§ **Task**:
Given the material below, return only the lines starting at the line with "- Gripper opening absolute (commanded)" and ending at the line with "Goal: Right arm", exactly as they appear.

§ **Dataset entries**:
----------

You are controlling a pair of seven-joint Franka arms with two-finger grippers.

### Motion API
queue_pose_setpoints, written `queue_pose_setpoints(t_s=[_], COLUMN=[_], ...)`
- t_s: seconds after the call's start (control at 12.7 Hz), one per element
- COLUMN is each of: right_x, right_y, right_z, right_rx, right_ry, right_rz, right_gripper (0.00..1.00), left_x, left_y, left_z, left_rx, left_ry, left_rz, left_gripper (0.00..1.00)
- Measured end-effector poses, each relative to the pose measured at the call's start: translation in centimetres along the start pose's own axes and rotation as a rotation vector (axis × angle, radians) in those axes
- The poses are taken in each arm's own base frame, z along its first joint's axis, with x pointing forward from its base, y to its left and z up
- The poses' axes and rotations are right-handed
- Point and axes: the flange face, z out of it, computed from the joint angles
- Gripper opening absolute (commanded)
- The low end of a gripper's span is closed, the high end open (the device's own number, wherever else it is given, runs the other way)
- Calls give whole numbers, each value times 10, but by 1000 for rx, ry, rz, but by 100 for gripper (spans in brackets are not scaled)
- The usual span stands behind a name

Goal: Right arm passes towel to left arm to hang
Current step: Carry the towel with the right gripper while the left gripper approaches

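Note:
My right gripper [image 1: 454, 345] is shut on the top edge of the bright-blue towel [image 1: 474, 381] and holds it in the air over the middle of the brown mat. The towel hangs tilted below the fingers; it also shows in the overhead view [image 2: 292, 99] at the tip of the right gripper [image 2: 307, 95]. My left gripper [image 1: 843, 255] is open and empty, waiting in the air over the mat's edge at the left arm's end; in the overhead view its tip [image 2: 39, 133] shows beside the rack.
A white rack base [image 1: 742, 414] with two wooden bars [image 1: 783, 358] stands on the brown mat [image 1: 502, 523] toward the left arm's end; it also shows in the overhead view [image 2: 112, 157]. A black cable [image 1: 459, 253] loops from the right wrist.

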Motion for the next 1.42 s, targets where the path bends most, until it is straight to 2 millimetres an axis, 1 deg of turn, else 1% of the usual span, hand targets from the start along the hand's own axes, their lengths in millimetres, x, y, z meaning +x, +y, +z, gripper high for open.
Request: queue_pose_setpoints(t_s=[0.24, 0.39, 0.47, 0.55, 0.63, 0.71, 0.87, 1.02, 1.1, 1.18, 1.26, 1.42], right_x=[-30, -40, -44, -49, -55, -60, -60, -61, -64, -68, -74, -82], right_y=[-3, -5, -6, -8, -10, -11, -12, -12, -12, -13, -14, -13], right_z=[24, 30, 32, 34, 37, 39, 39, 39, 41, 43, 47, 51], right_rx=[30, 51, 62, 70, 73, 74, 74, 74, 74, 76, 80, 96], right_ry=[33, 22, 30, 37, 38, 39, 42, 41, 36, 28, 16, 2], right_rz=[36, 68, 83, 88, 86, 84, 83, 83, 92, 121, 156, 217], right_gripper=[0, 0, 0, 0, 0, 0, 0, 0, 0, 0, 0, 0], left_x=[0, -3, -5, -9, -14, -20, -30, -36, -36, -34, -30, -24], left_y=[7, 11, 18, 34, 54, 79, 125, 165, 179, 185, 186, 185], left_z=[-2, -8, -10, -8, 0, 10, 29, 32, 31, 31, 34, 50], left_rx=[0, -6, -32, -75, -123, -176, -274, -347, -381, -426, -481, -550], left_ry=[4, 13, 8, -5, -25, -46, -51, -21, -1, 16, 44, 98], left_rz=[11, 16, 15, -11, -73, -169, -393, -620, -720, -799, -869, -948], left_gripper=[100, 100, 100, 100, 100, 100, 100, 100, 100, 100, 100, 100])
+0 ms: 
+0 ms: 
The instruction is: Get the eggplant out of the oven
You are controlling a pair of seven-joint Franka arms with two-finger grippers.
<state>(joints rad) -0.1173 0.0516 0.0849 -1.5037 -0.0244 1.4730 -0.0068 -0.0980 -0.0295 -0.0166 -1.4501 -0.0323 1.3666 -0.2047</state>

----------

§ **Result**:
- Gripper opening absolute (commanded)
- The low end of a gripper's span is closed, the high end open (the device's own number, wherever else it is given, runs the other way)
- Calls give whole numbers, each value times 10, but by 1000 for rx, ry, rz, but by 100 for gripper (spans in brackets are not scaled)
- The usual span stands behind a name

Goal: Right arm passes towel to left arm to hang

This completes the response to the exercise.